Announcement

Collapse
No announcement yet.
X
  • Filter
  • Time
  • Show
Clear All
new posts

  • Bar Chart with standard errors (move from two to three bars)

    Dear all,

    I hope all is well with you. I wanted to create a bar chart with three bars along with their standard errors. Here is sample of my data:

    Code:
    * Example generated by -dataex-. To install: ssc install dataex
    clear
    input byte StateWins int yeardecision str5 bench byte AfterReformJudge
    1 2012 "abohc" 0
    1 2014 "abohc" 1
    0 2013 "abohc" 1
    0 2016 "abohc" 1
    1 1999 "banhc" 0
    1 2013 "banhc" 1
    0 2004 "banhc" 0
    1 1986 "banhc" 0
    0 1990 "banhc" 0
    1 2010 "banhc" 0
    0 2001 "banhc" 0
    end

    Previously, when I had a identifier before and after reform, I was able to make two bars by using the following code where former was before reform and latter bar was after the reform:

    Code:
    preserve
    collapse (mean) meanStateWins= StateWins (sd) sdStateWins=StateWins (count) n=StateWins, by(AfterReformJudge)
    generate hiStateWins = meanStateWins + invttail(n-1,0.025)*(sdStateWins / sqrt(n))
    generate loStateWins = meanStateWins - invttail(n-1,0.025)*(sdStateWins / sqrt(n))
    graph twoway (bar meanStateWins AfterReformJudge) (rcap hiStateWins loStateWins AfterReformJudge)
    restore
    However, now I need to make three bar charts one for State wins from yeardecision 1986 to 1998, one for state wins from year 1999 to 2009 and one from year decision 2010 to 2016 along with their respective standard errors.

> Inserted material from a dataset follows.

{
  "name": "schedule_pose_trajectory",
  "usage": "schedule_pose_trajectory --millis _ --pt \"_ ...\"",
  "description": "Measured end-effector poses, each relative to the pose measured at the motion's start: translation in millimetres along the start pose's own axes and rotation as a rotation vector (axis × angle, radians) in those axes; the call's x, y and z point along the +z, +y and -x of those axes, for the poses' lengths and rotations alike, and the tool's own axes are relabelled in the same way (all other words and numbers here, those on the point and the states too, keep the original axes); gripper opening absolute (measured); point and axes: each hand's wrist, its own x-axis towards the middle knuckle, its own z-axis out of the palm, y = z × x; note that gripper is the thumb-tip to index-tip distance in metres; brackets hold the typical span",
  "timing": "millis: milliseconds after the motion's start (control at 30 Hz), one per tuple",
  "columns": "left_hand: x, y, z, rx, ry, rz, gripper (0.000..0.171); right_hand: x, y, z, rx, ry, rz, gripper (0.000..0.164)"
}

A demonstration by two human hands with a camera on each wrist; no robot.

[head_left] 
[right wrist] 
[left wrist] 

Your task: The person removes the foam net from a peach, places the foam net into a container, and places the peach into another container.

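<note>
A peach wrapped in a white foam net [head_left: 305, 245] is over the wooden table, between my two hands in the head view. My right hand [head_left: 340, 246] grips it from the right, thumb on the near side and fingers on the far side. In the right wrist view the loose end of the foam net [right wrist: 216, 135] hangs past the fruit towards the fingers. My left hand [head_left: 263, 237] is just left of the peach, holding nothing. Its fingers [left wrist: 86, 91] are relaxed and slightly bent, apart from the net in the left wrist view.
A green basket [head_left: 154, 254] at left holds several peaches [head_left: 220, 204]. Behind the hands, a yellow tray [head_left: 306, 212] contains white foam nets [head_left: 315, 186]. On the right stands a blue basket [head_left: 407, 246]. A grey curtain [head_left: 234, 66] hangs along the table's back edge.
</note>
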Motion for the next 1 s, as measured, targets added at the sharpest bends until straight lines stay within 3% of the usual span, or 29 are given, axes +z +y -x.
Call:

    I have tried using if qualifiers to construct yeardecision ranges but I cant seem to make the code work. How can I construct the three bars with their standard errors within these three time ranges?

    Any help here will be really appreciated.

    Cheers,
    Roger
    Last edited by Roger More; 11 Dec 2018, 15:35.

  • #2
    Any leads even on whether I should even use twoway bar command and rcap command would be great

    . I am having hard time getting Standard errors or the mean in a bar. I have also tried the following:

    Code:
    preserve 
    collapse (mean) meanStateWins1= StateWins if yeardecision<1999 (sd) sdStateWins1=StateWins if yeardecision >=1999 (count) n=StateWins if yeardecision<1999 (mean) meanStateWins2= StateWins if yeardecision>=1999 & yeardecision <2010 yeardecision>1999(sd) sdStateWins2=StateWins if yeardecision>=1999 & yeardecision <2010 (count) n=StateWins if yeardecision>=1999 & yeardecision <2010 (mean) meanStateWins3= StateWins if yeardecision>2009 (sd) sdStateWins1=StateWins if yeardecision>2009 (count) n=StateWins if yeardecision>2009 
    generate hiStateWins = meanStateWins + invttail(n-1,0.025)*(sdStateWins / sqrt(n))
    generate loStateWins = meanStateWins - invttail(n-1,0.025)*(sdStateWins / sqrt(n))
    graph twoway (bar meanStateWins1 meanStateWins2  meanStateWins3) (rcap hiStateWins loStateWins)
    restore
    However, I continue to get error "invalid '('"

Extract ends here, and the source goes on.